A week later, the tumour was diagnosed at Sick Kids. Pineoblastoma. It had already spread to her brain stem.


Treatment began. Her stem cells were harvested. Then, she endured 30 high-dose radiation treatments to her brain and spine.


Laura, a LifeSuccess consultant, tapped into her circle of contacts and soon, people were praying for Celeste all over the world. Norway. Australia. Singapore.


She asked for a specific prayer — that Celeste's tumour would shrink and disappear.


Whenever someone would send Celeste a word of encouragement, Laura wrote it on a Sticky Note and posted it in her hospital room.


She was helped by Emotional Freedom Technique, a method that allowed her to get rid of any emotional baggage.


And believing that positive thoughts cause positive results, she worked on deflecting anything negative in her life.


"In my mind, I completely believe in miracles," she says.


"I'd rather focus on what was going right."


And there was lots going right. Celeste healed from her surgeries faster than expected. And her stem cells were harvested in less time than doctors predicted.

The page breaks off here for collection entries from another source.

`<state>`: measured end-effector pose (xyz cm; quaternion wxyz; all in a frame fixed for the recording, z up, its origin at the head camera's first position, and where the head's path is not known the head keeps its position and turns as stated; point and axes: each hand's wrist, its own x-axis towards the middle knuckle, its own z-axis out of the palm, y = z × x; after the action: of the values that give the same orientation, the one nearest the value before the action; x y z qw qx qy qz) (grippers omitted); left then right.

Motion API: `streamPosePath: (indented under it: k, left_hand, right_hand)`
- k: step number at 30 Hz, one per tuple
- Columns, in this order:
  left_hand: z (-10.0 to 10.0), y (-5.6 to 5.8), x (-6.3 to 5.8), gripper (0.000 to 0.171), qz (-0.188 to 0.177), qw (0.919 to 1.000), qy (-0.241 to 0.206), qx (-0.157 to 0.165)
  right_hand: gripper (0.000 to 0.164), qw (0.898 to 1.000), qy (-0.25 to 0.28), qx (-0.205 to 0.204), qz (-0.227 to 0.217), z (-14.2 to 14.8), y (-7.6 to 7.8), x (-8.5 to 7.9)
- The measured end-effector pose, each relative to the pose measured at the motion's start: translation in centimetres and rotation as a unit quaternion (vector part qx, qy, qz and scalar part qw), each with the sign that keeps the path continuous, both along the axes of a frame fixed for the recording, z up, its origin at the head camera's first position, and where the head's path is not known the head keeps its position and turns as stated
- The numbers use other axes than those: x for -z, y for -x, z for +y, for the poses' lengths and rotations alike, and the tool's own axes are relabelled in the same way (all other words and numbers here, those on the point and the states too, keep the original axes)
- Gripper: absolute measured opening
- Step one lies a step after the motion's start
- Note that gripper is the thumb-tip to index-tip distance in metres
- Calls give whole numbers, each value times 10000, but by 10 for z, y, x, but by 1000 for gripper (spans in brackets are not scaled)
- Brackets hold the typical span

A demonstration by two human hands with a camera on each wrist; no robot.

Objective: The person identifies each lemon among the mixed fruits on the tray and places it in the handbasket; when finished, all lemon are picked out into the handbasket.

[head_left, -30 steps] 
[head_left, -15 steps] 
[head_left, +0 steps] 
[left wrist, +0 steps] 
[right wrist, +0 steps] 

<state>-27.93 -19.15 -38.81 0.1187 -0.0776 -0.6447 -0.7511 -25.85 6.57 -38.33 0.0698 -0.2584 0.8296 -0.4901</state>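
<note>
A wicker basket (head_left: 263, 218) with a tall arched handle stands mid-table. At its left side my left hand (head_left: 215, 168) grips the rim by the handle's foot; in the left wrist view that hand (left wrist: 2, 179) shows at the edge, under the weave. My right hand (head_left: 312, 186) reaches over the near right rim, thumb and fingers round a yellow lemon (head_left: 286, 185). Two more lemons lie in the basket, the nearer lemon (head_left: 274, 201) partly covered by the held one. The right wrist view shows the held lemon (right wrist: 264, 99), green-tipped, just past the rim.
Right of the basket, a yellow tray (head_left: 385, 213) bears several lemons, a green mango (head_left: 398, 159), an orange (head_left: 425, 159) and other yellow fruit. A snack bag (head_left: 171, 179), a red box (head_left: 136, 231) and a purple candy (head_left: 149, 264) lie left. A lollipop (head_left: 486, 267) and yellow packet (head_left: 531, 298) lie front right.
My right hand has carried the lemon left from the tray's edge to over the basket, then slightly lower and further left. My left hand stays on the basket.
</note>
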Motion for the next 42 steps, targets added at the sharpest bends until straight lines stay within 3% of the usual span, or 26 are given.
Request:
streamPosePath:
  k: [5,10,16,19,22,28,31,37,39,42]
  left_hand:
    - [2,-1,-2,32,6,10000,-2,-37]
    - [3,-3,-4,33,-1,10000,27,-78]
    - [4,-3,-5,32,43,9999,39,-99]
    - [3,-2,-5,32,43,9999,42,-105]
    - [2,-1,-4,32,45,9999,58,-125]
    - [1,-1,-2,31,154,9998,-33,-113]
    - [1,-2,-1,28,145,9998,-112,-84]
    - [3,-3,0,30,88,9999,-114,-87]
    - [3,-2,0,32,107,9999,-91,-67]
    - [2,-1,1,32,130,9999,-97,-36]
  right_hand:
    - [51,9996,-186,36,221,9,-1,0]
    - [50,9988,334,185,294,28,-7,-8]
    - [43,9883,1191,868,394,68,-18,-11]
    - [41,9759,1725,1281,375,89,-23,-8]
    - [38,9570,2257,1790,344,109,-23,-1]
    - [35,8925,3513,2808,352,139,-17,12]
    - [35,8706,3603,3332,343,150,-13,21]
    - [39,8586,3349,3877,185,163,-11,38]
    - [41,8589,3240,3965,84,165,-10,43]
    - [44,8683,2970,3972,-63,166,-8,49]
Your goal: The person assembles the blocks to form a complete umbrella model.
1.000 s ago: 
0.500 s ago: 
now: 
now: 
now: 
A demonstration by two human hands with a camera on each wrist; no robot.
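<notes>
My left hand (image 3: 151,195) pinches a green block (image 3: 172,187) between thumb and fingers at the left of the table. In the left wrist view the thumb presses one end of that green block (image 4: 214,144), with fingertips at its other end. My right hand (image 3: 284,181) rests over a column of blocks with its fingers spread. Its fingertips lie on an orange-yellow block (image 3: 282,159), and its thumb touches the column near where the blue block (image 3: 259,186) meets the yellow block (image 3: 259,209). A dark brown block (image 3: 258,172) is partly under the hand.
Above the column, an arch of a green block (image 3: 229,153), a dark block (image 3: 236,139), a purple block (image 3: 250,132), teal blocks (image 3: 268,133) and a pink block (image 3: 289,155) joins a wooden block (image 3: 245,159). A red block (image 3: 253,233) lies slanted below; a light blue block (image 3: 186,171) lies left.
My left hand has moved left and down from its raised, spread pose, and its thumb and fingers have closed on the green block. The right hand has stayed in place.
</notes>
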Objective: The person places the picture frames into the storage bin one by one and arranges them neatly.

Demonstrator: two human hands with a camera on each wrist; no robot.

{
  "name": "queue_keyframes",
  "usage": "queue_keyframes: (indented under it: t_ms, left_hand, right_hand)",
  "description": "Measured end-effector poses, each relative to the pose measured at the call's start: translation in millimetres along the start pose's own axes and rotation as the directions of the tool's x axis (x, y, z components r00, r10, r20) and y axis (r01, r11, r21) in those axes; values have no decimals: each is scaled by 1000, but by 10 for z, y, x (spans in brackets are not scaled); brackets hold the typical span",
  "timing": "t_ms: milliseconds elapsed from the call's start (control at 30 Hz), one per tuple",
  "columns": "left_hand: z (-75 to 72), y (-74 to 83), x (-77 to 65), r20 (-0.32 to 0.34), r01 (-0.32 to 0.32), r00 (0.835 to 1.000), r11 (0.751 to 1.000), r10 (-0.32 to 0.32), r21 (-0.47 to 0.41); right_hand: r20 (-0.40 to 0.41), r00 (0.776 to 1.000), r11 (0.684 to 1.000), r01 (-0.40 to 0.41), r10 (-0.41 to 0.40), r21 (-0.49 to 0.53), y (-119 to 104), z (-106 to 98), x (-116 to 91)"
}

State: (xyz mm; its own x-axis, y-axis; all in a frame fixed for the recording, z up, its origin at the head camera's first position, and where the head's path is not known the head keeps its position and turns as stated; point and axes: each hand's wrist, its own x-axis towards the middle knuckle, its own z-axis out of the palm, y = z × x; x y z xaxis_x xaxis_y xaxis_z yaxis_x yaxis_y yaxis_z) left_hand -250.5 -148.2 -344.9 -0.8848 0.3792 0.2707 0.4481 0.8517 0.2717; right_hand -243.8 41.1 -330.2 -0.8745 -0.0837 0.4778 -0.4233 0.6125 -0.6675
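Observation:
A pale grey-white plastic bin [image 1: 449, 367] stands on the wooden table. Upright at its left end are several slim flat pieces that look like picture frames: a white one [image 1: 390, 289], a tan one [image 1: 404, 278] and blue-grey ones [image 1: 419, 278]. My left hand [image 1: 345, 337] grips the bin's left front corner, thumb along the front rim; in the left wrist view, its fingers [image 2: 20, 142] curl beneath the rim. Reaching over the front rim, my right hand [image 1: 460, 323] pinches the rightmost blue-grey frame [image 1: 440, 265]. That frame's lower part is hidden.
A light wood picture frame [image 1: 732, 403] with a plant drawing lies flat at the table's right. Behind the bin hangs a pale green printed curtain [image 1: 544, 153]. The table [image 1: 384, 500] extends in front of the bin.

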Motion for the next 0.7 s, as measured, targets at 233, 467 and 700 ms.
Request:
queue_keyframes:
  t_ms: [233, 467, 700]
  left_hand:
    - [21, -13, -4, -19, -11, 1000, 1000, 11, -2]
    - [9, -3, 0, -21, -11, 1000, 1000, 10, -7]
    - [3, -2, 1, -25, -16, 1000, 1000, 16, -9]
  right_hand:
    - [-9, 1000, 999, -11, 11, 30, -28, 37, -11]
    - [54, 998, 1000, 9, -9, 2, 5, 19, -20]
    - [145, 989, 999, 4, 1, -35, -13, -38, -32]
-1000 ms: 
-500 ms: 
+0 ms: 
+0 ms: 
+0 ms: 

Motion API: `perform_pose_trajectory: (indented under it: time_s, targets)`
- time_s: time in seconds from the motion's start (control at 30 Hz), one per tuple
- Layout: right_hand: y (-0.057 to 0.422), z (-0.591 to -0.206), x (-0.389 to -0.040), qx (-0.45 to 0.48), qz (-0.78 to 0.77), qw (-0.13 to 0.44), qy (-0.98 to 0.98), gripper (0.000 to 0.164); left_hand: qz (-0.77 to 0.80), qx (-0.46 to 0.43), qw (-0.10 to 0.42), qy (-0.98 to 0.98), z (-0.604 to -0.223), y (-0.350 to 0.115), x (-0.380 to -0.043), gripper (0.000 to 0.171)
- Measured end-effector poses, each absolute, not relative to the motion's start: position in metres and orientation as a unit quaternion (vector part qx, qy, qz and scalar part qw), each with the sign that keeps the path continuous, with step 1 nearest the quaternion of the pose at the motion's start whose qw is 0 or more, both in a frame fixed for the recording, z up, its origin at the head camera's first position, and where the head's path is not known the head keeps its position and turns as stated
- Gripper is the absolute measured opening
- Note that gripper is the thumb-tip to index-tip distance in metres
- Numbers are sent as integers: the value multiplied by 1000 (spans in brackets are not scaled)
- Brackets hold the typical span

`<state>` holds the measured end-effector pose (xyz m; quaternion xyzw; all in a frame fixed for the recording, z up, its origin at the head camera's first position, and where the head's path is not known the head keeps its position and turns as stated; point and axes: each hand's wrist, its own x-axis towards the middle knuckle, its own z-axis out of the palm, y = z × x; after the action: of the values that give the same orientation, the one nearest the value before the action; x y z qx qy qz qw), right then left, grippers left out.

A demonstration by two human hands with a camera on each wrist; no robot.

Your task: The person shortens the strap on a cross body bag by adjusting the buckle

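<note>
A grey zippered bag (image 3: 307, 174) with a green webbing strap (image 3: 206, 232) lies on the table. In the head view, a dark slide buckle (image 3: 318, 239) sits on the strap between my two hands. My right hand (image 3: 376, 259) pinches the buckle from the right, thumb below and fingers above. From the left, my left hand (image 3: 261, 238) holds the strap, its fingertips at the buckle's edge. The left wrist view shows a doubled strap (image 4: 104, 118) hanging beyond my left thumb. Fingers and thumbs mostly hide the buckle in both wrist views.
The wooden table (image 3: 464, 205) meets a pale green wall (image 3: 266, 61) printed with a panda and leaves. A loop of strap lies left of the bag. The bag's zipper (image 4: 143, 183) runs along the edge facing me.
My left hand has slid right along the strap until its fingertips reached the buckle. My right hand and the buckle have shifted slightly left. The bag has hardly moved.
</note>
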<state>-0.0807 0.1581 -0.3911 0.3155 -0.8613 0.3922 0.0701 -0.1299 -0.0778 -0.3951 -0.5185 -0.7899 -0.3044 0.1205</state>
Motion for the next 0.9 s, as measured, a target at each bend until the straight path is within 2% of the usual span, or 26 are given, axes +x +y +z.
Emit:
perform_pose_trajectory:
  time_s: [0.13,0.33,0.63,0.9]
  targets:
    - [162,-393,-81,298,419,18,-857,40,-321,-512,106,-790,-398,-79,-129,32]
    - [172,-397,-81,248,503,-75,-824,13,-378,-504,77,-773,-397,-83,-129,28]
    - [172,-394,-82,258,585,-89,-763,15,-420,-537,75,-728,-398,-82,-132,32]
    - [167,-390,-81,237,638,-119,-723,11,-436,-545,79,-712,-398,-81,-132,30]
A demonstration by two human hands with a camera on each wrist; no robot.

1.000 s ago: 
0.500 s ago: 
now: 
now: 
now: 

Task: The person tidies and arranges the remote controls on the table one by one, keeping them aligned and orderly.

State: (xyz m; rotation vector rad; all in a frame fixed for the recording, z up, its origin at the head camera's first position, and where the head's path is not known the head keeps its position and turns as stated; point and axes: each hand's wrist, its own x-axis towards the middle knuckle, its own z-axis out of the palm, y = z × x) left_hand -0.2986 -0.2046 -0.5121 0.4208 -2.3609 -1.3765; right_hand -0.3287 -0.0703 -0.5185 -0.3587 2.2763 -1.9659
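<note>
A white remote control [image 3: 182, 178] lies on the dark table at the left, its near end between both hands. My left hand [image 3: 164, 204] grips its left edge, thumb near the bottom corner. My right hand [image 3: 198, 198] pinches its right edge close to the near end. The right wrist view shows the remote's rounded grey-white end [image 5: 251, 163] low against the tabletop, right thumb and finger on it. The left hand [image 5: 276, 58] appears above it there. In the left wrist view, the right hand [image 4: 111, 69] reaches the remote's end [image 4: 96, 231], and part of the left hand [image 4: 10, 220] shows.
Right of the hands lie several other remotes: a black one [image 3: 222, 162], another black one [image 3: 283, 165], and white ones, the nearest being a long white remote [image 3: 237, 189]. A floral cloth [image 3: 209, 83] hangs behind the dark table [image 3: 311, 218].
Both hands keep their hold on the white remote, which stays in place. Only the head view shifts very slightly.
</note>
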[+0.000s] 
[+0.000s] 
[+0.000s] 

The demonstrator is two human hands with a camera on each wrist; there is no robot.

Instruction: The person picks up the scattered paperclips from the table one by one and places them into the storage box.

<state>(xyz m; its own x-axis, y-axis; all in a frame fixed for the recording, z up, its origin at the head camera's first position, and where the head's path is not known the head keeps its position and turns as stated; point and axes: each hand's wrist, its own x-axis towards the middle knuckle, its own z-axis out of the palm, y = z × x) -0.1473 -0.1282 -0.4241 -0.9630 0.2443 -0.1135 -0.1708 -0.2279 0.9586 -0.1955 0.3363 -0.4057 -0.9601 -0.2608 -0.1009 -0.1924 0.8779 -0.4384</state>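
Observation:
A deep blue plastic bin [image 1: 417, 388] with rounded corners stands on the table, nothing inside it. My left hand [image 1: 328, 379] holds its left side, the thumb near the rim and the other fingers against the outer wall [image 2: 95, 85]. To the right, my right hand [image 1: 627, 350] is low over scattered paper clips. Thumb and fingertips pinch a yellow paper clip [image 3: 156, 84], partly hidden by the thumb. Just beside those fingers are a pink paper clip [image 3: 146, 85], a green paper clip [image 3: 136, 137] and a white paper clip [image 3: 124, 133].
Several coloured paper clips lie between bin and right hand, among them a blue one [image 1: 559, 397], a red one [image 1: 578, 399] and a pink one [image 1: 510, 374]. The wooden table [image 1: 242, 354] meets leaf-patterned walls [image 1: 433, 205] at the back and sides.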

Laura had Celeste imagine her tumour melting away like an ice cube in the sun.


By the time she started chemotherapy, the tumour had shrunk by over 80%.


In the midst of treatments, Laura's family reserved an entire downtown Toronto theatre for Celeste to watch Winnie the Pooh.


She couldn't go to a filled movie theatre because her immune system had been virtually destroyed by the chemotherapy. So they bought all the tickets for the matinee show and Laura disinfected anything she might touch. Railings. Her seat and the seats beside her.


"She needed it," says Laura. "She needed a sense of normalcy.


"She'd gone through a horrendous month of throwing up, morphine.


"I wanted her to have that hope.


"That to me is the most important thing, that she realizes how important she is."


After that first night in the craft room, there came others. Her husband, Matt, asked her to paint a series using four colours — black, red, silver and gold.


In many ways, being limited to four colours was liberating.


Then she asked Celeste to name her four favourite colours. She filled five canvases, including one she calls Flowers for Celeste, with strokes of blue, green, purple and silver.


She painted some for Hayley. And has plans to paint more for her three other children, Desiree, Connlan and Grayson.


On Sept. 30, two months and three weeks after she entered Sick Kids, Celeste was able to leave.


Treatments are over. And she'll be monitored to make sure the tumour doesn't grow.


"I knew she was a strong girl. Determined," says Laura.


"These little girls are going to become incredible women because of what they've gone through," she says.


"They're going through this challenge, to make them stronger to touch people's lives in the future."